The type parameter is always the contract interface (Feedback, OkHttpCapture, Ktor2Capture, Ktor3Capture, CronetCapture, ...), never a Bugsee… facade class.

Extension lifecycle

Extensions participate in the core SDK lifecycle automatically:

  • Bugsee.launch(...) — every registered extension has its launch(OptionsContainer) called. An extension reads the options it cares about (for example Options.CaptureNetwork) from the shared options container.
  • Bugsee.stop() — every registered extension has its stop() called. The extension remains registered and will be launched again on the next Bugsee.launch(...).
  • Bugsee.relaunch(...) — equivalent to a stop/launch cycle for extensions.
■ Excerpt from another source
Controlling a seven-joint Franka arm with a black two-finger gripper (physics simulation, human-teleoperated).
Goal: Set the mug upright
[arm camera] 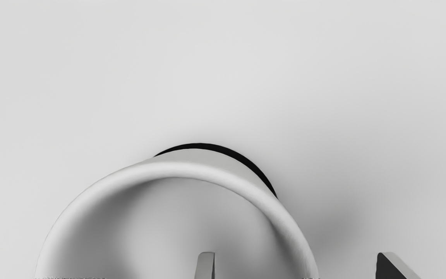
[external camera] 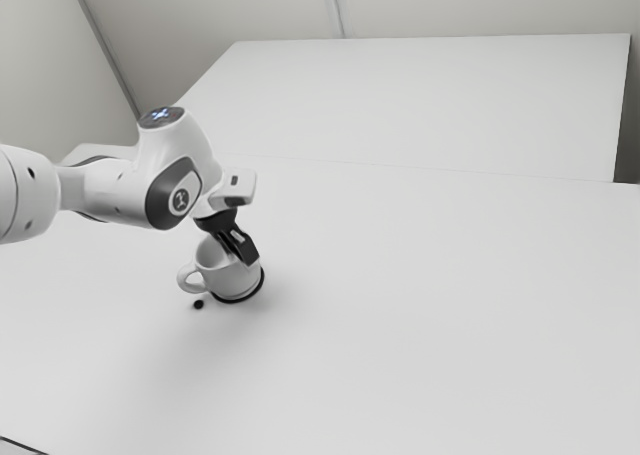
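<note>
In the exterior view my gripper (external camera: 240, 250) reaches down at the white mug (external camera: 225, 277), whose handle points to the exterior view's left. The mug stands on its black-edged base, its mouth facing up and perhaps tilted a little. From the wrist view, the gripper (arm camera: 294, 267) is open, one finger inside the mouth of the mug (arm camera: 192, 170) and the other outside its wall. The wall lies between the fingers with gaps on both sides. The handle is hidden in the wrist view.
A small black round thing (external camera: 198, 304) lies on the white table (external camera: 430, 315) beside the mug, below its handle. Behind, a large white panel (external camera: 430, 100) rises at the table's far side.
</note>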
Each extension's launch / stop call is isolated: a failure in one extension never affects the others or the core SDK.

Writing your own

The extension framework is open: anything Bugsee ships, you can ship too. For instructions on authoring your own generic extension module, custom capture provider, custom detection provider, or custom APM provider, see Custom extensions.